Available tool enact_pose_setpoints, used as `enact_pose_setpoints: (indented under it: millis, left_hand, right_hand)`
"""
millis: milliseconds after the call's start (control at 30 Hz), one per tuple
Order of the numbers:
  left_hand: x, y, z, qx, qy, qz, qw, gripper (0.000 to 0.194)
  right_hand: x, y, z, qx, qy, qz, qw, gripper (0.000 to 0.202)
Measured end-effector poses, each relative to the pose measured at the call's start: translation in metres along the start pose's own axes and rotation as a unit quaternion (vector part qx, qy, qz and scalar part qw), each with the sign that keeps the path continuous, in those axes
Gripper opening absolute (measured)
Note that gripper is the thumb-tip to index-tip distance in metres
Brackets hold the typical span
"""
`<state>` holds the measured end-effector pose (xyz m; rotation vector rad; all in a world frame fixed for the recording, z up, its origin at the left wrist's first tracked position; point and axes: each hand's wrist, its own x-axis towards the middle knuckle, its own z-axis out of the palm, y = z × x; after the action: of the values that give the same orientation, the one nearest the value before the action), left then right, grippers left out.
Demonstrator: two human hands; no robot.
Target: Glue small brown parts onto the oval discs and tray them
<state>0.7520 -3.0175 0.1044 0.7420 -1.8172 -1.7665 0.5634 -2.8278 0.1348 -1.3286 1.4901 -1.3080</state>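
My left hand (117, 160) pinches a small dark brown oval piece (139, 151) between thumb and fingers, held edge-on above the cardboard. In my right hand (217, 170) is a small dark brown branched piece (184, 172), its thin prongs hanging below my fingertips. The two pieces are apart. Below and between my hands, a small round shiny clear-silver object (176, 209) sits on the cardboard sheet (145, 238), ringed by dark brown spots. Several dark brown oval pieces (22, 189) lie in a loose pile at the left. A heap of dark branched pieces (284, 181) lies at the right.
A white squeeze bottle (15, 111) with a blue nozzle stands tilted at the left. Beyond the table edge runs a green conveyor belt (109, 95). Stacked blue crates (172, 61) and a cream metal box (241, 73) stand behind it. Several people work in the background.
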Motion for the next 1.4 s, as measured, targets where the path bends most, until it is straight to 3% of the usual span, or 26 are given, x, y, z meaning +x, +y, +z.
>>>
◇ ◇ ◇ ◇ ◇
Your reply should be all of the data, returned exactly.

Available tool enact_pose_setpoints, used as `enact_pose_setpoints: (indented under it: millis, left_hand, right_hand)`
"""
millis: milliseconds after the call's start (control at 30 Hz), one per tuple
Order of the numbers:
  left_hand: x, y, z, qx, qy, qz, qw, gripper (0.000 to 0.194)
  right_hand: x, y, z, qx, qy, qz, qw, gripper (0.000 to 0.202)
Measured end-effector poses, each relative to the pose measured at the call's start: translation in metres along the start pose's own axes and rotation as a unit quaternion (vector part qx, qy, qz and scalar part qw), each with the sign that keeps the path continuous, in those axes
Gripper opening absolute (measured)
Note that gripper is the thumb-tip to index-tip distance in metres
Brackets hold the typical span
"""
`<state>` holds the measured end-effector pose (xyz m; rotation vector rad; all in a world frame fixed for the recording, z up, its origin at the left wrist's first tracked position; point and axes: each hand's wrist, its own x-axis towards the middle knuckle, its own z-axis out of the palm, y = z × x; after the action: of the values that give the same orientation, the one nearest the value before the action), left then right, grippers left out.
Demonstrator: two human hands; no robot.
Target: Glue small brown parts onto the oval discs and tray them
<state>0.7520 -3.0175 0.1044 0.7420 -1.8172 -1.7665 0.5634 -2.8278 0.1348 -1.3286 1.4901 -1.3080</state>
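My left hand (117, 160) pinches a small dark brown oval piece (139, 151) between thumb and fingers, held edge-on above the cardboard. In my right hand (217, 170) is a small dark brown branched piece (184, 172), its thin prongs hanging below my fingertips. The two pieces are apart. Below and between my hands, a small round shiny clear-silver object (176, 209) sits on the cardboard sheet (145, 238), ringed by dark brown spots. Several dark brown oval pieces (22, 189) lie in a loose pile at the left. A heap of dark branched pieces (284, 181) lies at the right.
A white squeeze bottle (15, 111) with a blue nozzle stands tilted at the left. Beyond the table edge runs a green conveyor belt (109, 95). Stacked blue crates (172, 61) and a cream metal box (241, 73) stand behind it. Several people work in the background.
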Motion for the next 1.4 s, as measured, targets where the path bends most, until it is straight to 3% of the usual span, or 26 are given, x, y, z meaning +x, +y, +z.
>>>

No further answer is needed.